-- Exercise instructions --
Begin with the first line of the listing and quote every line through the one containing "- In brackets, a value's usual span"; give only those lines.
*** Data block ***
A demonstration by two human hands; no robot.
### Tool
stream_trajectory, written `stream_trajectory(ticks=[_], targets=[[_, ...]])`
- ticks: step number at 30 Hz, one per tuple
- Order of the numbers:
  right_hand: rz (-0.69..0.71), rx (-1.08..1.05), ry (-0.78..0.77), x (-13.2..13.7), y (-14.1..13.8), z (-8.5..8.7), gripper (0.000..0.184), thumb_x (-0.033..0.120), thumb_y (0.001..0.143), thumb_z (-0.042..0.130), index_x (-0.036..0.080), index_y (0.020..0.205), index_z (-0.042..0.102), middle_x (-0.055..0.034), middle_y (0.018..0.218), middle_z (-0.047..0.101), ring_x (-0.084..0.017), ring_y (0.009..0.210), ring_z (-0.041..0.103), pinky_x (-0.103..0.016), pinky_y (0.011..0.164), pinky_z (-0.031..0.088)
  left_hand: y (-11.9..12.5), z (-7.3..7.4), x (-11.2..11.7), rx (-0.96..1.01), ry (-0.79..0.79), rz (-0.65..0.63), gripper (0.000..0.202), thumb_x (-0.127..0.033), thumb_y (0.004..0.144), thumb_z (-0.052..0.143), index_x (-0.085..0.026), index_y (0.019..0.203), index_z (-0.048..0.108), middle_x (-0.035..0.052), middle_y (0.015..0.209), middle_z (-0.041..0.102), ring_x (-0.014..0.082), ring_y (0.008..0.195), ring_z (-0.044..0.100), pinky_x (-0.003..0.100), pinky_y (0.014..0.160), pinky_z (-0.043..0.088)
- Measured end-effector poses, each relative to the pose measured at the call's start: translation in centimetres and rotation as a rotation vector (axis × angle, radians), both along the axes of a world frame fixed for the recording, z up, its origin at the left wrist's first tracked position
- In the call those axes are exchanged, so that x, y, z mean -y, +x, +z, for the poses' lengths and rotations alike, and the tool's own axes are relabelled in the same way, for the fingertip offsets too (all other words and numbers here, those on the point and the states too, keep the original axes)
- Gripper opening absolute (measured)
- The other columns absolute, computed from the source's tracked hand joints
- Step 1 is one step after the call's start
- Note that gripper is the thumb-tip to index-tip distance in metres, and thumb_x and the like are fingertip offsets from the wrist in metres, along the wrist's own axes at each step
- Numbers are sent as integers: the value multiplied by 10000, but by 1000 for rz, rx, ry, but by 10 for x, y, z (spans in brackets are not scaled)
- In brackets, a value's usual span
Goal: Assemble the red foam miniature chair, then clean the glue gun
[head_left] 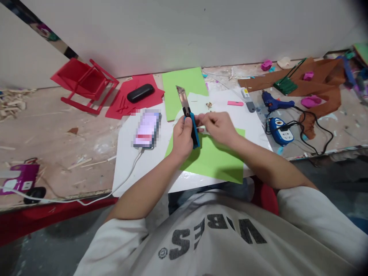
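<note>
My left hand (183,138) is closed around the blue and black handle of a utility knife (194,132), its blade out and pointing up and away from me. Close beside it, my right hand (219,125) has its fingers pinched together near the knife; whatever they hold is too small to make out. Under both hands lies a green sheet of paper (222,165), on top of a white board (123,168). A second green sheet (172,86) lies farther back, with a small pile of brownish bits (209,104) to its right.
A phone (147,130) with a white cable lies at left. Behind it are a black case (140,93) on red paper and a small red rocking chair (86,84). To the right are a pink strip (235,103), a glue gun (276,102) and a blue power socket (281,131) with black cords.
</note>
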State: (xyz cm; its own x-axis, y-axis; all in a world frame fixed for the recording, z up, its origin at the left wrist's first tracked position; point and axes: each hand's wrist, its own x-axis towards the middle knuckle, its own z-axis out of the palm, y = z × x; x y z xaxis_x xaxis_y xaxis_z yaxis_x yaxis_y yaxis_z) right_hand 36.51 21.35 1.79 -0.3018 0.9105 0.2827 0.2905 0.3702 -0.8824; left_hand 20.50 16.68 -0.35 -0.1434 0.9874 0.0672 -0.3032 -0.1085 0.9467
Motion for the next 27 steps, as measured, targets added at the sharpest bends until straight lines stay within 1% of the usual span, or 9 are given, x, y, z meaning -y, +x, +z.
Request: stream_trajectory(ticks=[3,6,8,11,13,15,19,23,27], targets=[[-227,119,159,-37,34,9,568,616,1200,625,233,780,639,16,700,566,-164,704,492,-348,736,383,-1,10,2,41,-153,-22,648,-859,1011,850,-225,1084,738,44,892,841,169,632,778,272,574,627],[-421,311,188,-72,72,13,297,337,1128,726,235,854,675,-8,793,647,-187,754,532,-365,801,426,0,17,3,67,-209,-51,607,-806,1051,844,-212,1064,722,7,774,765,137,538,702,247,514,574],[-516,410,179,-88,90,11,250,228,1077,752,234,842,666,-21,809,665,-188,760,522,-378,822,429,0,18,3,86,-203,-66,609,-802,1037,863,-209,1055,732,-4,753,745,130,525,683,242,500,563],[-496,392,124,-96,95,2,269,173,1041,768,238,804,657,-9,767,658,-186,743,534,-364,794,437,-1,16,4,93,-196,-104,621,-805,1002,901,-205,1048,748,-20,728,716,118,498,647,239,478,545],[-381,257,53,-91,82,-5,280,249,1045,805,242,800,669,9,728,646,-179,707,554,-335,730,444,-1,15,4,74,-213,-134,619,-802,1003,902,-203,1045,750,-25,717,703,117,490,638,239,475,540],[-199,60,-48,-80,61,-11,335,450,1057,846,238,838,706,22,700,646,-156,639,549,-303,642,432,1,15,5,43,-237,-155,597,-786,1031,880,-206,1040,739,-24,713,700,121,491,646,239,476,539],[81,-291,-217,-49,22,-12,682,874,877,928,212,919,769,35,694,675,-96,523,510,-257,522,398,7,15,7,-8,-278,-196,502,-695,1120,815,-212,1048,700,-30,703,692,125,493,655,226,474,521],[86,-442,-303,-30,5,-6,800,948,715,999,211,836,712,48,667,662,-63,481,452,-237,473,342,11,12,10,-49,-249,-234,421,-605,1177,762,-214,1053,668,-35,698,685,118,487,637,215,471,494],[87,-482,-327,-24,2,-3,801,934,700,1020,213,791,683,64,608,609,-63,455,442,-241,463,310,11,10,12,-87,-206,-253,451,-647,1163,768,-220,1066,660,-36,724,690,114,508,636,216,485,495]])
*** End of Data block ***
-- Response below --
A demonstration by two human hands; no robot.
### Tool
stream_trajectory, written `stream_trajectory(ticks=[_], targets=[[_, ...]])`
- ticks: step number at 30 Hz, one per tuple
- Order of the numbers:
  right_hand: rz (-0.69..0.71), rx (-1.08..1.05), ry (-0.78..0.77), x (-13.2..13.7), y (-14.1..13.8), z (-8.5..8.7), gripper (0.000..0.184), thumb_x (-0.033..0.120), thumb_y (0.001..0.143), thumb_z (-0.042..0.130), index_x (-0.036..0.080), index_y (0.020..0.205), index_z (-0.042..0.102), middle_x (-0.055..0.034), middle_y (0.018..0.218), middle_z (-0.047..0.101), ring_x (-0.084..0.017), ring_y (0.009..0.210), ring_z (-0.041..0.103), pinky_x (-0.103..0.016), pinky_y (0.011..0.164), pinky_z (-0.031..0.088)
  left_hand: y (-11.9..12.5), z (-7.3..7.4), x (-11.2..11.7), rx (-0.96..1.01), ry (-0.79..0.79), rz (-0.65..0.63), gripper (0.000..0.202), thumb_x (-0.127..0.033), thumb_y (0.004..0.144), thumb_z (-0.052..0.143), index_x (-0.085..0.026), index_y (0.019..0.203), index_z (-0.048..0.108), middle_x (-0.035..0.052), middle_y (0.015..0.209), middle_z (-0.041..0.102), ring_x (-0.014..0.082), ring_y (0.008..0.195), ring_z (-0.044..0.100), pinky_x (-0.003..0.100), pinky_y (0.014..0.160), pinky_z (-0.043..0.088)
- Measured end-effector poses, each relative to the pose measured at the call's start: translation in centimetres and rotation as a rotation vector (axis × angle, radians), both along the axes of a world frame fixed for the recording, z up, its origin at the left wrist's first tracked position
- In the call those axes are exchanged, so that x, y, z mean -y, +x, +z, for the poses' lengths and rotations alike, and the tool's own axes are relabelled in the same way, for the fingertip offsets too (all other words and numbers here, those on the point and the states too, keep the original axes)
- Gripper opening absolute (measured)
- The other columns absolute, computed from the source's tracked hand joints
- Step 1 is one step after the call's start
- Note that gripper is the thumb-tip to index-tip distance in metres, and thumb_x and the like are fingertip offsets from the wrist in metres, along the wrist's own axes at each step
- Numbers are sent as integers: the value multiplied by 10000, but by 1000 for rz, rx, ry, but by 10 for x, y, z (spans in brackets are not scaled)
- In brackets, a value's usual span

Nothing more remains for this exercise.